The study, published in the International Journal of Drug Policy, found that past-month binge drinking, defined as having five or more drinks for men and four or more drinks for women in a single drinking session, declined overall among people ages 12 to 30.
The study also found that binge drinking increased among people ages 31 and older from 2008 to 2019.
The most substantial decline in binge drinking came from the 12 to 20 age range, dropping from 18% reporting past-month binge drinking in 2008 to 11% in 2019. For respondents ages 21 to 30, that number fell from 44% in 2008 to 40% in 2019.
Even though binge drinking saw overall increases in every U.S. state, regardless of cannabis laws, in those aged 31 and older, the largest increase came in those aged 31 to 40, jumping from 28% to 33% from 2008 to 2019.

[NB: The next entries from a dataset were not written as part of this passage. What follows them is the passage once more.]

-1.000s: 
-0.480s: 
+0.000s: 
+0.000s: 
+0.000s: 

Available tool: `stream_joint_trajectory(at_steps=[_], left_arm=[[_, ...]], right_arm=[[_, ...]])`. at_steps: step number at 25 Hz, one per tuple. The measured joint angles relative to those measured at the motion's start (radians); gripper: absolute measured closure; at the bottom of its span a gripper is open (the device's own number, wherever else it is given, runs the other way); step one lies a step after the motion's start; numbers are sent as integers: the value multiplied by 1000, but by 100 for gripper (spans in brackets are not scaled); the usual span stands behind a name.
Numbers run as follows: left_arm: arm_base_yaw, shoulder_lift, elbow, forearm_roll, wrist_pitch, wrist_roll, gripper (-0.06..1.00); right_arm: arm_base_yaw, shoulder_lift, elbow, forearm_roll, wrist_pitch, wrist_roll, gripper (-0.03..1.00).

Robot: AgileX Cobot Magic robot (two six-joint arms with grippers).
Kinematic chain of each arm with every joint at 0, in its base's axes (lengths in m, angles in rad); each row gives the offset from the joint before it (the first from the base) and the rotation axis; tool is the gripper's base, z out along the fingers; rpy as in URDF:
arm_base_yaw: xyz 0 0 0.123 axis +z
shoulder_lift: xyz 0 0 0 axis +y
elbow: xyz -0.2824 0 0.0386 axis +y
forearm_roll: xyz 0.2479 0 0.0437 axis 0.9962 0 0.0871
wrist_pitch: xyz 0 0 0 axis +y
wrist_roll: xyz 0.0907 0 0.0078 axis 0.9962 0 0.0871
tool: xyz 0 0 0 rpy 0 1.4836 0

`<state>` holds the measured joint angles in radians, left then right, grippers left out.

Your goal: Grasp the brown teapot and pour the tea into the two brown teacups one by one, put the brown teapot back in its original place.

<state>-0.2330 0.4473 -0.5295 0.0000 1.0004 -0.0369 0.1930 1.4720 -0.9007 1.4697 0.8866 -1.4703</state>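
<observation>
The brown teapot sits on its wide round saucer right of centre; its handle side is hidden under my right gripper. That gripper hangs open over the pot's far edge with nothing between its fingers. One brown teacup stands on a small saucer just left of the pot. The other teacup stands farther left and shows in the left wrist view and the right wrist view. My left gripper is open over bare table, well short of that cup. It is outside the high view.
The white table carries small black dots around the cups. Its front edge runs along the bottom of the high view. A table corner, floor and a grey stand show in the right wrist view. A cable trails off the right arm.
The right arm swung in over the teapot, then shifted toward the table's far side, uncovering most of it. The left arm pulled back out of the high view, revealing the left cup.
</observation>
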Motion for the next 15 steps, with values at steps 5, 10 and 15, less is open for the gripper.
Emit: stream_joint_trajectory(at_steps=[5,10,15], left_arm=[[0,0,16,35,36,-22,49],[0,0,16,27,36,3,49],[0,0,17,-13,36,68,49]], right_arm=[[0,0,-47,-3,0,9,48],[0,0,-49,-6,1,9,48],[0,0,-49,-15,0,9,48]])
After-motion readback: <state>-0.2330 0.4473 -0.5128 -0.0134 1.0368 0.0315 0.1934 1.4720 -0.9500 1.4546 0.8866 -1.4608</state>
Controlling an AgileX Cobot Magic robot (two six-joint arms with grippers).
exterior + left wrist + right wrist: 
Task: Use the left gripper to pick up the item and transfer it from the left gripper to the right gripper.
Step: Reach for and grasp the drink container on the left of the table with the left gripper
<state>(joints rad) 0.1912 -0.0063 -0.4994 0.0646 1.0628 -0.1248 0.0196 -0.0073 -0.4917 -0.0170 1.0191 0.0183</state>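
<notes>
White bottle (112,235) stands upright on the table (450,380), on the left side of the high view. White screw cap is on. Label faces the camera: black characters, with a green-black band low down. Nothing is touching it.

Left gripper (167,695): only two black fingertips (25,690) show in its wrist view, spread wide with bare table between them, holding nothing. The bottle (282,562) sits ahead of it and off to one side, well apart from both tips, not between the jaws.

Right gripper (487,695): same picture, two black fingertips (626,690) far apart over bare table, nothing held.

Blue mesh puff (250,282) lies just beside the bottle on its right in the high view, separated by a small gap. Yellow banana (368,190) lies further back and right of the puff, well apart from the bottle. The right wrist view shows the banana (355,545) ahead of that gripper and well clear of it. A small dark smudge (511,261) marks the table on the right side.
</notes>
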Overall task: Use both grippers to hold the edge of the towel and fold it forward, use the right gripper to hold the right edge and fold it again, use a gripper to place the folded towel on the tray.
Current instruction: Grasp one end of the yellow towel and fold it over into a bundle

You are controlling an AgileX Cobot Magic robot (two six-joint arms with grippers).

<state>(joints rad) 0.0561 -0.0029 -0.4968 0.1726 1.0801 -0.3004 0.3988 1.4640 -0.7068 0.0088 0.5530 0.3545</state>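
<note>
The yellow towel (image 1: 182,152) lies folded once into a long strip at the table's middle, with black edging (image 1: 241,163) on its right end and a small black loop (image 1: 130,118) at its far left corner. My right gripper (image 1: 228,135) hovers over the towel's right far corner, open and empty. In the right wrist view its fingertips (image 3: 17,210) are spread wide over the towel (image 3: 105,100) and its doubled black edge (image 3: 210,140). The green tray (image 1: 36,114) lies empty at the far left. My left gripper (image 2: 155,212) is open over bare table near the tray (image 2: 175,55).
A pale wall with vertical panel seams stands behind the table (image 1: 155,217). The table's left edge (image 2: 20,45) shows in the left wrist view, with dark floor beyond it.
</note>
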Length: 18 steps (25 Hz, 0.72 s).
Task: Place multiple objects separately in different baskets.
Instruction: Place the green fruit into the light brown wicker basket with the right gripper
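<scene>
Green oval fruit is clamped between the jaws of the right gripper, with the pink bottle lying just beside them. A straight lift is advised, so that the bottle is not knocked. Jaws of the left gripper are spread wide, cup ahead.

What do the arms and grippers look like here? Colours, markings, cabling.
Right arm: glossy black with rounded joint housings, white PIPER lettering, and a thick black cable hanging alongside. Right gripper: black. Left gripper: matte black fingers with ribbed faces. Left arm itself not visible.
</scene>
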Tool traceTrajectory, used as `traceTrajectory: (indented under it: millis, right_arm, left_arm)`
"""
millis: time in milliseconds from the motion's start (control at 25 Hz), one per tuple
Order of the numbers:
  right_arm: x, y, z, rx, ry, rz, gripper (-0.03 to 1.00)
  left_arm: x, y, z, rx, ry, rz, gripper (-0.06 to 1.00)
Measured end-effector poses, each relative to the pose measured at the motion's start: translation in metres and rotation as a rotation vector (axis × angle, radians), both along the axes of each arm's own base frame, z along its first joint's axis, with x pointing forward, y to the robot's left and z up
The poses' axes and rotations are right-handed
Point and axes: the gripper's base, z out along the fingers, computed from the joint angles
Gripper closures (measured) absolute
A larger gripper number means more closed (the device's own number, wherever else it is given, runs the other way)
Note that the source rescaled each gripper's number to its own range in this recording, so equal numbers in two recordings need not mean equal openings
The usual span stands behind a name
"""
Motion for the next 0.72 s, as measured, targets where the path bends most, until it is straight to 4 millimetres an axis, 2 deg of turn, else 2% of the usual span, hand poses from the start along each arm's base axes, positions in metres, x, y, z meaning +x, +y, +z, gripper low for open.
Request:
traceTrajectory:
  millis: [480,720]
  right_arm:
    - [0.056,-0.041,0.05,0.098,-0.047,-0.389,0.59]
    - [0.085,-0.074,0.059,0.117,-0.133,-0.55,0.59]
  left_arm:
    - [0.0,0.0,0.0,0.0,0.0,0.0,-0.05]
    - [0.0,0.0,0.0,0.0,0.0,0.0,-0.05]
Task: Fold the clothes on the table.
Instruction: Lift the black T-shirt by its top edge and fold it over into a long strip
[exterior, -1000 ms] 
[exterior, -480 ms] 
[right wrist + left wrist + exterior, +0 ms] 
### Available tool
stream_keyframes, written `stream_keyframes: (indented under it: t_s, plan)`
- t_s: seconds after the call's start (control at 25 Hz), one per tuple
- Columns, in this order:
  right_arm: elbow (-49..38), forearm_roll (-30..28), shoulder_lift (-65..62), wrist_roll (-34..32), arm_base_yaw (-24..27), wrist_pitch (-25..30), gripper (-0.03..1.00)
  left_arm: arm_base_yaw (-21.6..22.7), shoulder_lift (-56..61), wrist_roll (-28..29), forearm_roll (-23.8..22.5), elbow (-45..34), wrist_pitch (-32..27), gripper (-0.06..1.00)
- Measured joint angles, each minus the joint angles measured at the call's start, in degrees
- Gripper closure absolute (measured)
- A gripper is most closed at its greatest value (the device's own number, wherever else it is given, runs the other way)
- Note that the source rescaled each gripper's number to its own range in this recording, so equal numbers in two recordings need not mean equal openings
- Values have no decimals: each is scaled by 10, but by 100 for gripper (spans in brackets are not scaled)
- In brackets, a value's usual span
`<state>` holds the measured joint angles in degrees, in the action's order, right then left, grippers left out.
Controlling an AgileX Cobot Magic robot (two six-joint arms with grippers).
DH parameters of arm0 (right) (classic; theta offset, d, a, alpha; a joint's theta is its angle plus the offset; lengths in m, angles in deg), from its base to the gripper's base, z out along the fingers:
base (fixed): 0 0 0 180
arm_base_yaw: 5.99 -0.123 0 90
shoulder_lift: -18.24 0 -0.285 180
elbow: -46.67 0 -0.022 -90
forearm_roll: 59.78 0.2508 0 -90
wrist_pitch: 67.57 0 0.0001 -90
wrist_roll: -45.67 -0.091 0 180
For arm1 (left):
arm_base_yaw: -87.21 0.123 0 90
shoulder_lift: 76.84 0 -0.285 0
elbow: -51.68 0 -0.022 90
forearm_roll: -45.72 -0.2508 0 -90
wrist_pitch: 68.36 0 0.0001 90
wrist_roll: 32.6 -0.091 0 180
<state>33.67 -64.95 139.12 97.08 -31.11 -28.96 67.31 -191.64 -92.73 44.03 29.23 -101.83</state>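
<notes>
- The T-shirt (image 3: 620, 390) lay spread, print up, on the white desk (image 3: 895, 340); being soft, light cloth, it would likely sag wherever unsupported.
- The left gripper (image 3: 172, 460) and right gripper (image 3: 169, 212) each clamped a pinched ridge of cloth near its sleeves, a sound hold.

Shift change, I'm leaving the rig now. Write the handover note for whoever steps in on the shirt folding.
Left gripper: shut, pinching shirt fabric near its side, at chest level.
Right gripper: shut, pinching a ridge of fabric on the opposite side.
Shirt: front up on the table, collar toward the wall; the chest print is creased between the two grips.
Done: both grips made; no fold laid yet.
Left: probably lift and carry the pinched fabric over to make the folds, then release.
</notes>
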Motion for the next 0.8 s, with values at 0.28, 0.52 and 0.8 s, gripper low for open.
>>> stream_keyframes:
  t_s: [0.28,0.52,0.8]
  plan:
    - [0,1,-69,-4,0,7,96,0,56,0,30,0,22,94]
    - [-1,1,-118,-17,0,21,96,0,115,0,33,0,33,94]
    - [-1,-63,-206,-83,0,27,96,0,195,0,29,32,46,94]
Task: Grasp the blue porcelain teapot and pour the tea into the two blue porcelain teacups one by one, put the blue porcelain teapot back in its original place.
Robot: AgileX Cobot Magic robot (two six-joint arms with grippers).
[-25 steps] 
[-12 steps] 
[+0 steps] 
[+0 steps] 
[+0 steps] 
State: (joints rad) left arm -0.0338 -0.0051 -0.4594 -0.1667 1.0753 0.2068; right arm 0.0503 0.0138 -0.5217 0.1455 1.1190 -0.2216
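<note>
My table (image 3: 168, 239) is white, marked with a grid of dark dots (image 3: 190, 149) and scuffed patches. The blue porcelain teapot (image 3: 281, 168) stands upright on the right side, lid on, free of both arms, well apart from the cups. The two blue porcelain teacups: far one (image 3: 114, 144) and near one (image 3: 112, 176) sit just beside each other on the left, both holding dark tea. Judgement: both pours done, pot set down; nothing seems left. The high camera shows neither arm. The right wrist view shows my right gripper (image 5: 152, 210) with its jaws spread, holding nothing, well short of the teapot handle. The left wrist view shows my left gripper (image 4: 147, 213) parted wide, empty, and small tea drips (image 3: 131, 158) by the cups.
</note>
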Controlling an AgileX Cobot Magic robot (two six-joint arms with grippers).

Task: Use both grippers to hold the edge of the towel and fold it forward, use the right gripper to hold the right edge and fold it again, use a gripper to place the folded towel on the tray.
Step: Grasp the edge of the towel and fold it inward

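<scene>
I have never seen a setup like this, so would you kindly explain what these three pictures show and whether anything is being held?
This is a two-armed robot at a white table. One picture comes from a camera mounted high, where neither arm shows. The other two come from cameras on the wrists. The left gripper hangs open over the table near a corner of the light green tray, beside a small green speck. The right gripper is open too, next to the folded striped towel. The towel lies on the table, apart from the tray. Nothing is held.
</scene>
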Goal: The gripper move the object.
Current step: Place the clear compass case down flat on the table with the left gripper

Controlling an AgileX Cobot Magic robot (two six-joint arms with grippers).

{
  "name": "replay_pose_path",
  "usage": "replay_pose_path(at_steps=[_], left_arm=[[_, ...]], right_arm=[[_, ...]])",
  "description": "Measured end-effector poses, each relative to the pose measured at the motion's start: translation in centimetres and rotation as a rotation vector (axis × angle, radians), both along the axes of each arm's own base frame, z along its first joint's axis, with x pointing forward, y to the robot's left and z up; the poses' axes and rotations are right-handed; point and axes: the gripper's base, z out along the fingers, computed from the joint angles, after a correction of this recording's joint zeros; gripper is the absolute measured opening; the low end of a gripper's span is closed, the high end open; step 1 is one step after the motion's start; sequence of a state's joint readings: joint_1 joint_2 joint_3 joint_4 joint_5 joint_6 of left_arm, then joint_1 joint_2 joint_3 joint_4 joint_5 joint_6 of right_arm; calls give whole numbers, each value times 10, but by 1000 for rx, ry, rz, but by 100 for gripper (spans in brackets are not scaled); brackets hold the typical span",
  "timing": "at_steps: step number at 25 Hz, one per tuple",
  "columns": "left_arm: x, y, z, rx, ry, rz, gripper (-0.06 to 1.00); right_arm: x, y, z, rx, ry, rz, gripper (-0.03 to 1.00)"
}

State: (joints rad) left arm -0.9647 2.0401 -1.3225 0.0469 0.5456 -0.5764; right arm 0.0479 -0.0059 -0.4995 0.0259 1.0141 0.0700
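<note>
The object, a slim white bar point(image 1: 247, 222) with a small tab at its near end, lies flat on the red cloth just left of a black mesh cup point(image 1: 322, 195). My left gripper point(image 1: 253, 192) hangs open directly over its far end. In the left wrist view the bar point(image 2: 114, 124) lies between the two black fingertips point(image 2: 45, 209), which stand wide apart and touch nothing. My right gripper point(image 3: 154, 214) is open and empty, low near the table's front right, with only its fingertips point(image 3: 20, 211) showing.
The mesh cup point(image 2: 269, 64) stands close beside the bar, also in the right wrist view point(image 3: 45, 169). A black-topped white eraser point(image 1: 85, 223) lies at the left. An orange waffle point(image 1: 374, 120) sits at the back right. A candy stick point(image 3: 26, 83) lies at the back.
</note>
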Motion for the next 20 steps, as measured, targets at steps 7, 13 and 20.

Researchers from Columbia Mailman School of Public Health shared that until now, the relationship between recreational cannabis laws and binge drinking has “been limited to data from just a few states, small study samples, and combined age groups.”
Because of this, researchers say they aren’t sure how the substances being legal will affect the way Americans consume them.
Priscila Dib Gonçalves, the first author of the study and a post-doctoral fellow in the Substance Abuse Epidemiology program in the Department of Epidemiology at Columbia Mailman School, shared that there are two possible outcomes of legalizing marijuana for recreational use.
Dib Gonçalves says that either both cannabis and alcohol use will increase once the drug is legalized, with people using both substances or alcohol use will decrease after cannabis legalization, “as individuals may use cannabis instead of alcohol when both are readily available.”
Even with data showing binge drinking is on the decline for certain demographics, Dib Gonçalves says that it still remains to be seen what the inevitable outcome will be.
“Evidence regarding these hypotheses remains inconclusive, especially regarding how cannabis legalization may impact binge drinking across different age groups,” Dib Gonçalves said.
The one thing that researchers did agree on was that more research was required to better understand how legalizing recreational marijuana would impact alcohol consumption.
“It is worth noting that cannabis legislation is complex, involving multiple policy decisions, including regulations of supply chain and operation: government monopoly, retail sales, legal home cultivation, advertisement, types of products distributed, prices, and taxes, and each state may have different policies when regulating recreational cannabis use,” Silvia Martins, the lead author of the study, shared. “As the cannabis legislative landscape continues to change in the U.S., efforts to minimize harms related to binge drinking are critical.”